Tool calling in production: what nobody tells you
Most AI demos skip the hard part. Here's the gap between a fun prototype and an agent your users can actually rely on.
Tool calling is the single most important primitive for building useful AI products. It’s also the one most demos hide the rough edges of.
I’ve spent the last few months wiring agents into real product flows — payments, scheduling, knowledge retrieval. Here are the four things I wish someone had told me on day one.
1. The model will call tools you didn’t define
Even with strict JSON schemas, a model that’s been fine-tuned on a thousand other tool surfaces will occasionally hallucinate one of yours. Defensive parsing is non-negotiable.
function safeParseTool(call: ToolCall) {
if (!KNOWN_TOOLS.has(call.name)) {
return { ok: false, error: "unknown_tool" } as const;
}
return { ok: true, payload: call };
}
If you don’t validate, your agent will eventually try to call search_emails on a system that has never had email access. Then it hangs, or worse, it confabulates a result.

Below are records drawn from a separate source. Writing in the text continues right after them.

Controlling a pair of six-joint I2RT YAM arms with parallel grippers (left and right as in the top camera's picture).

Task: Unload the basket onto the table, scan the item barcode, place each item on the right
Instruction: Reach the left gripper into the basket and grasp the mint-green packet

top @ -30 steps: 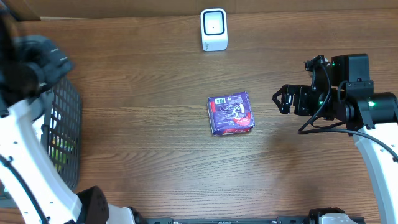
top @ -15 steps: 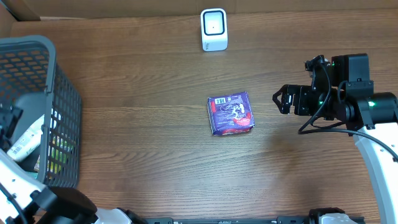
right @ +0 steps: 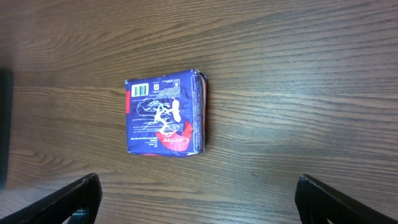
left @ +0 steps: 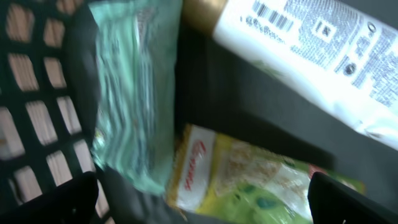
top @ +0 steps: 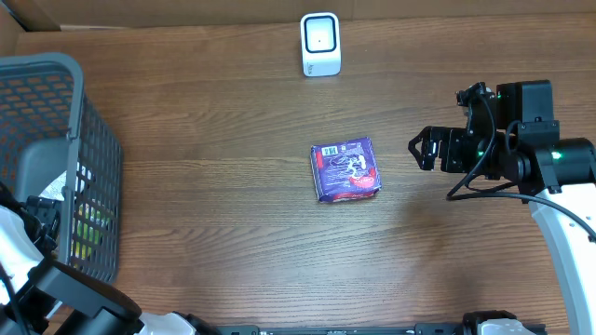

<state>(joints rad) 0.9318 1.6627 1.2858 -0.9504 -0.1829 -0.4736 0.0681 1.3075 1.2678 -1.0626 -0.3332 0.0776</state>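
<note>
As the table was read from its left edge across, the entries stood as follows

1. Grey mesh basket [top: 93, 186], at the table's [top: 233, 242] left edge, well to the left of the purple packet [top: 346, 170]
2. Left gripper [left: 205, 202], lowered inside that basket, far to the left of the purple packet; jaws spread wide, nothing between them. Beneath it lay a pale green pouch [left: 134, 93], a white bottle [left: 311, 56] with a barcode showing, and a yellow-green packet [left: 249, 180]
3. The purple packet, the item for scanning, lay flat on the bare wood near the table's middle, printed face up, apart from both grippers. It had a small pale label at one corner, too small to read
4. White scanner [top: 320, 44], upright, beyond the purple packet toward the far edge and slightly to its left, well apart from it
5. Right gripper [top: 419, 151], near the purple packet on its right and not touching it; jaws wide apart, empty, fingers pointing toward the packet
</note>
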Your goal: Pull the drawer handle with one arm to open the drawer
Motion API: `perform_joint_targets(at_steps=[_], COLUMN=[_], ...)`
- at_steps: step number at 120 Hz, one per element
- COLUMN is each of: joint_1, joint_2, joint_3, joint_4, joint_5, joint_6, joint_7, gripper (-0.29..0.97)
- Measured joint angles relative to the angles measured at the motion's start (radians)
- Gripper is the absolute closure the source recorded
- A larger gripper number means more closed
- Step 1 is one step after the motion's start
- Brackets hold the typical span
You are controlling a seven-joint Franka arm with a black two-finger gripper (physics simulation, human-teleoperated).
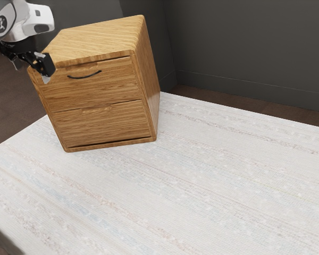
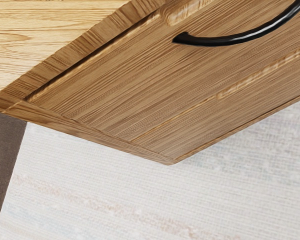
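Note:
A wooden cabinet (image 1: pixel 103 79) with two drawers stands at the back of the table, toward the exterior view's left. Its top drawer (image 1: pixel 93 85) carries a curved black handle (image 1: pixel 84 75) and sits flush with the cabinet front. My gripper (image 1: pixel 44 66) hangs at the cabinet's upper front corner, to the exterior view's left of the handle and apart from it. In the wrist view the black handle (image 2: pixel 240 35) curves across the drawer front (image 2: pixel 155 95), off to one side of my hand.
The lower drawer (image 1: pixel 103 123) is also flush. The pale table top (image 1: pixel 202 180) spreads wide in front of the cabinet and to the exterior view's right. A dark wall (image 1: pixel 244 42) rises behind, with dark floor (image 1: pixel 10 101) beyond the table's edge.

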Motion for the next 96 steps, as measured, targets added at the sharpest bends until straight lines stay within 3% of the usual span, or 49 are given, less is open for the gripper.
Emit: perform_joint_targets(at_steps=[27,45,54,96], joint_1=[-0.041,-0.121,-0.122,-0.175], joint_2=[-0.004,-0.194,-0.242,-0.233], joint_3=[0.007,0.005,0.007,0.009], joint_4=[-0.023,-0.355,-0.432,-0.466], joint_5=[0.029,0.144,0.181,0.226], joint_6=[0.048,0.233,0.323,0.522], joint_7=[0.099,0.155,0.183,0.286], gripper=[0.00,0.00,0.00,0.00])
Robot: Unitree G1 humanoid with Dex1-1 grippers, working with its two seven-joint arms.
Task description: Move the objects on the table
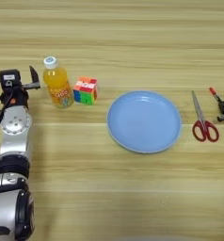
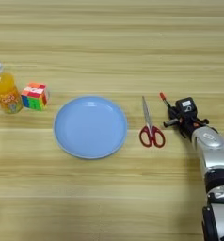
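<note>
Two hands were engaged: left hand point(image 1: 24, 80) spread wide beside the orange-drink bottle point(image 1: 58, 88), risking a topple; right hand point(image 2: 172, 117) closed on the pen point(image 2: 164, 100), slip possible.

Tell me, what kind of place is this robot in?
Probably a robot practice bench: a bare wooden table set out with unrelated small things, like an orange-drink bottle, a puzzle cube, a blue plate and scissors, between two robot arms.
</note>
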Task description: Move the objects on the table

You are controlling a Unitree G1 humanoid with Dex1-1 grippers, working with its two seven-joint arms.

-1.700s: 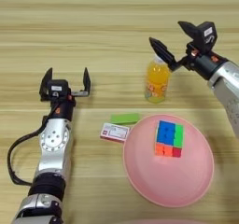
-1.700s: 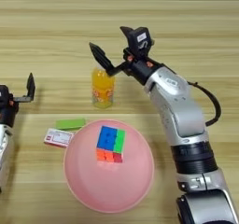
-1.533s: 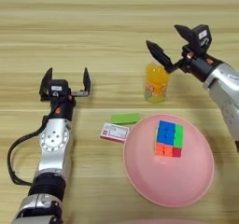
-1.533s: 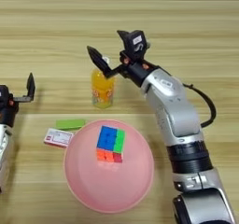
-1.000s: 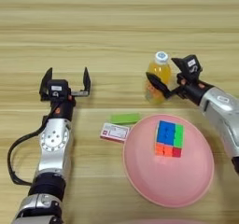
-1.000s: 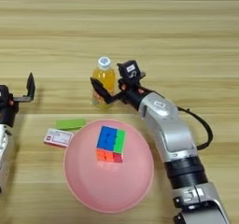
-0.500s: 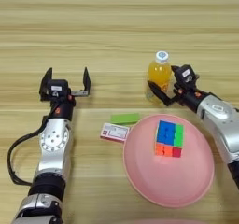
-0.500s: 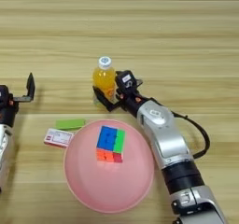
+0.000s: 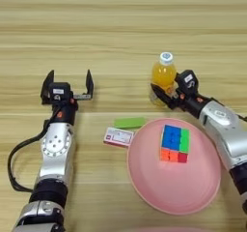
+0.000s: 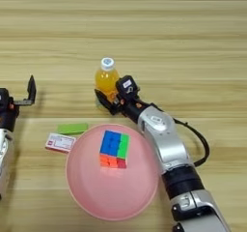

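Toward the table's (image 9: 120,28) right edge: right gripper (image 9: 166,94), fingers seemingly closed around the lower body of the orange-drink bottle (image 9: 163,76), upright. Likely light, smooth, top-heavy; best held low. Just nearside: pink plate (image 9: 144,187) carrying puzzle cube (image 9: 174,143), blocking a nearward pull. Green block (image 9: 129,123) and card (image 9: 118,137) lie left. Left gripper (image 9: 67,84), fingers spread, empty, parked left.

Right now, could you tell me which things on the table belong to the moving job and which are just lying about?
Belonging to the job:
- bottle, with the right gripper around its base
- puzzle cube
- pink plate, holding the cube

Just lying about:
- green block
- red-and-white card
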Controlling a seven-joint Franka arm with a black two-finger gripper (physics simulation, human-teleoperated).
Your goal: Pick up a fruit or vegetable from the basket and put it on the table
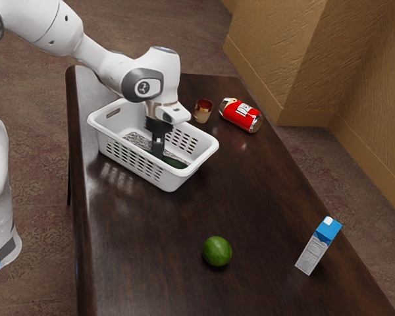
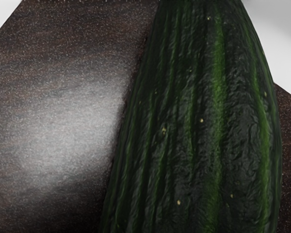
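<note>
Down inside the white basket (image 1: 175, 180), my gripper (image 1: 158, 151) is at the dark green cucumber (image 1: 176, 162). Can't tell if it's spread or pinching; contact is hard to read from this angle. Cucumber's in the basket. Beyond the basket: cup (image 1: 203, 112), red can (image 1: 241, 116) on its side. Farther out on the table (image 1: 263, 197): lime (image 1: 217, 251), blue-topped carton (image 1: 318, 245).

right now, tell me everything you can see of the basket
The basket is white, looks like plastic, and is rectangular with an open top, a smooth rim, rows of holes in its long sides and a handle opening in one end. It stands upright on the dark table. A cucumber is inside, and my gripper reaches down into it; I cannot tell whether it touches the basket.
</note>
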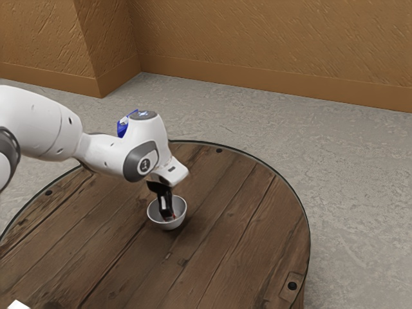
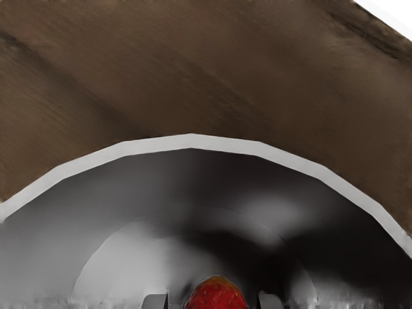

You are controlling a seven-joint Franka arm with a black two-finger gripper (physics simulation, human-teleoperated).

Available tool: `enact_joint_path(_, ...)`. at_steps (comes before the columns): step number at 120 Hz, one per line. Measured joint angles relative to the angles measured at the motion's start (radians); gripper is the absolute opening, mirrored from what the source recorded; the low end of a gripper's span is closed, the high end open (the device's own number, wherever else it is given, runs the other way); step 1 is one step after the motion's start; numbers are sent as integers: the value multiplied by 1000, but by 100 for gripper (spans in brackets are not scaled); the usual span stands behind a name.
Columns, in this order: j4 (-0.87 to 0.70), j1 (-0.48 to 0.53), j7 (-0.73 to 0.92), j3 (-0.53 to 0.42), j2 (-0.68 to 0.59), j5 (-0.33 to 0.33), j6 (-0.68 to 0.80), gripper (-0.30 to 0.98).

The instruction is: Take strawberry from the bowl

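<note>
The gripper (image 1: 168, 217) reaches down inside the bowl (image 1: 174, 225) on the round wooden counter (image 1: 238, 212). It is open a little wider than the strawberry (image 2: 216, 297), which sits between its fingertips inside the bowl, with a narrow gap on either side, so it has hold of nothing

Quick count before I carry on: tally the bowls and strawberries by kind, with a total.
Bowl: 1, grey, on the table
Strawberry: 1, red, inside that bowl
Total: 2
</note>
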Motion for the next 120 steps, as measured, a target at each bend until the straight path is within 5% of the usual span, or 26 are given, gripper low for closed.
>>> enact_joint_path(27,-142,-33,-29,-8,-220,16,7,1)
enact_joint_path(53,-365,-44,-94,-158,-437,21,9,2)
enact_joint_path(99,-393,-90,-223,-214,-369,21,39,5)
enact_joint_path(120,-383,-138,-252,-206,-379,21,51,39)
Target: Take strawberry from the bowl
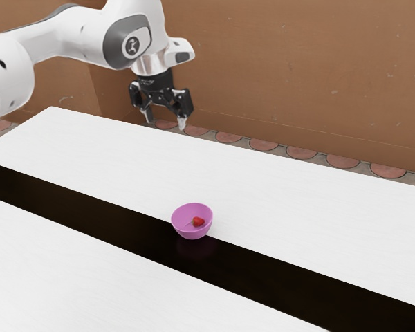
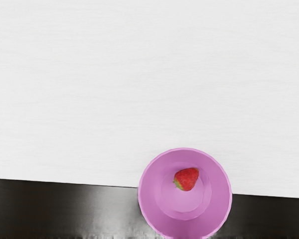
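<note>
You had the fingers (image 1: pixel 182 123) open, their tips spread apart and pointing down, up in the air and well apart from the bowl (image 1: pixel 192 234). Your strawberry (image 2: pixel 187 178) lay inside that pink bowl, on its side on the inner floor, off centre, its red body beside a green leafy end. The bowl stood upright on the table (image 1: pixel 277 200), straddling the line where the white surface met a glossy dark band (image 1: pixel 90 210).
</note>
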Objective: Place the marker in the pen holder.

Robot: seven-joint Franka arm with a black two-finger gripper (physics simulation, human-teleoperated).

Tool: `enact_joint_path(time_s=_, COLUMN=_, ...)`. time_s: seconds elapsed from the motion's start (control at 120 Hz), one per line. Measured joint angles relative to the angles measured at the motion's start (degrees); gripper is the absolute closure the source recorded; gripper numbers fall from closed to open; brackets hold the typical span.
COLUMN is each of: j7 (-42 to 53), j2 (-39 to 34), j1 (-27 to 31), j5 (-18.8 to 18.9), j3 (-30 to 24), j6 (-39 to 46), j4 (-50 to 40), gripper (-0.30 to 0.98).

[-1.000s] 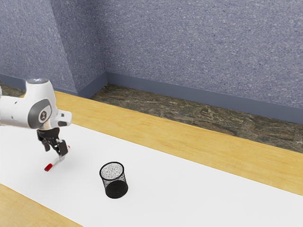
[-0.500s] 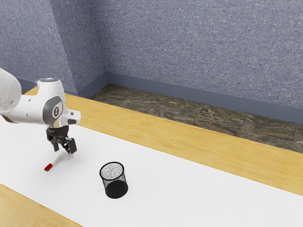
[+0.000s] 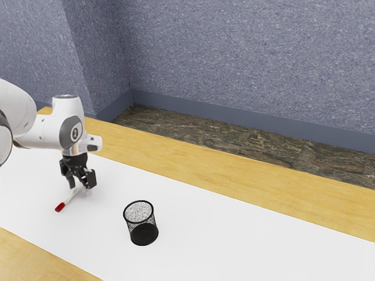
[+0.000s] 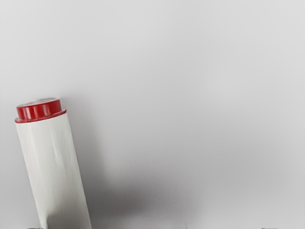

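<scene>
The tool [image 3: 81, 187] is hanging low over the white table [image 3: 234, 252] with its fingers spread, pinching nothing. The marker [image 3: 69, 198] is lying on the table, its body running out from beneath the tool toward seven o'clock in the exterior view, where its red cap [image 3: 60, 207] is pointing. The pen holder [image 3: 140, 222] is standing upright at the tool's four o'clock, well apart, with no marker in it.

The job is sitting at the grasping step, I judge. In the wrist view the marker's red end plug [image 4: 40, 110] is showing well off the hand's centre line, so the tool is seemingly not lining up with the barrel. Closing here could be pushing or rolling the marker aside, or landing a finger on top of it. Gripping so near this end could also be leaving the capped end heavy, swinging the marker askew and catching it on the holder's rim [image 3: 125, 213] later.
</scene>
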Motion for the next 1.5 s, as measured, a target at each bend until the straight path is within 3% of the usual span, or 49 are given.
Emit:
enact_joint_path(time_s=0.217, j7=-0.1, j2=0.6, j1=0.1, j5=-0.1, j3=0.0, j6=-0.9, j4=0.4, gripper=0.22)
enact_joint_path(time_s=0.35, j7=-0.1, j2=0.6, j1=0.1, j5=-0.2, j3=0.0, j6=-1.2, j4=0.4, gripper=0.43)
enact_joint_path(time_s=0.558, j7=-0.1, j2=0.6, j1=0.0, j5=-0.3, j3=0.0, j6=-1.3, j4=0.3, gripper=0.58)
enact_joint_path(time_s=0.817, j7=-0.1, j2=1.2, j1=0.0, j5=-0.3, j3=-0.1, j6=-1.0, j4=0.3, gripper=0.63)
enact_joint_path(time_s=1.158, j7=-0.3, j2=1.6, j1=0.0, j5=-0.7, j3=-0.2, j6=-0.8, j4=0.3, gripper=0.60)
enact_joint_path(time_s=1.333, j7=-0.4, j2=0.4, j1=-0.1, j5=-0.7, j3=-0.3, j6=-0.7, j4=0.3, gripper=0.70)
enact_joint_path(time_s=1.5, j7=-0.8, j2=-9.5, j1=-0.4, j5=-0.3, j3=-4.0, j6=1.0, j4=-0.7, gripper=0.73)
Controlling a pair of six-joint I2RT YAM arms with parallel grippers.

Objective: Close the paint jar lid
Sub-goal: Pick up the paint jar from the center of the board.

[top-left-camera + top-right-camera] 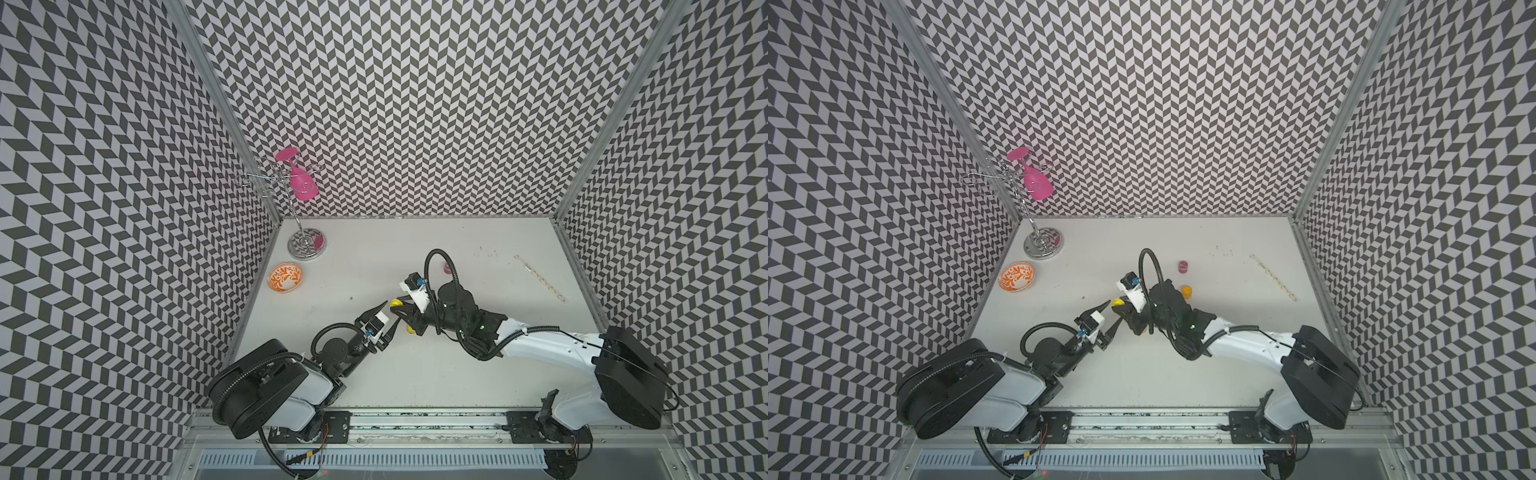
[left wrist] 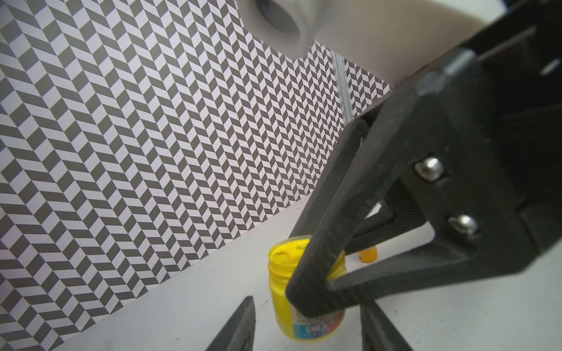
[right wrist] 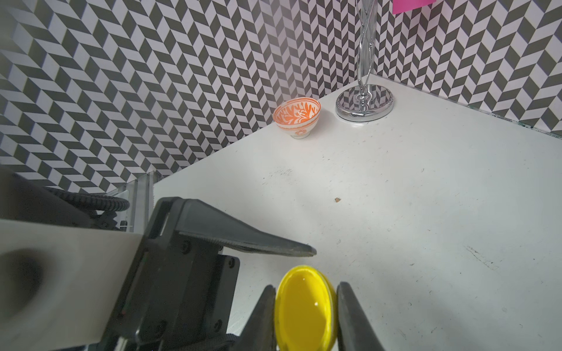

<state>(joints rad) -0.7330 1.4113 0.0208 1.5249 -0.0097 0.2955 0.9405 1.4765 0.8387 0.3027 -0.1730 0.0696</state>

2. Latency compounds, fast
A simple chain — plan → call tool → reflect → respond — easily hits four LLM round-trips. At 800ms each you’re at 3.2 seconds before the user sees anything. Two fixes that have outsized impact:
- Streaming the final response, even when the tool steps were sequential. The user starts reading immediately.
- Parallel tool execution when the model emits multiple tool calls in one turn. Most SDKs support this natively; many implementations don’t use it.
3. Idempotency matters more than you think
Agents retry. Networks fail. The model itself sometimes decides to “double-check” by calling the same tool twice. If your create_invoice is not idempotent, you’ll bill someone twice on a bad day.
Pass a deterministic idempotency_key derived from the conversation turn ID — not from the tool arguments, because the model will paraphrase them between attempts.
4. Observability is the moat
The difference between an agent you can ship and an agent you can’t is whether you can answer “what did the model do at 14:32 yesterday and why?”
The minimum I now ship with every agent:
- Full trace per turn (prompt, tool calls, tool results, final output) stored for 30 days.
- Token cost + latency per turn, plotted over time.
- A “replay” endpoint that re-runs a stored turn against a different model.
That last one is what lets you upgrade models without praying.
The difference between a demo that wows and a product that survives contact with users almost always lives here — not in the model choice, not in the prompt. In the defensive parsing, the idempotency keys, the traces.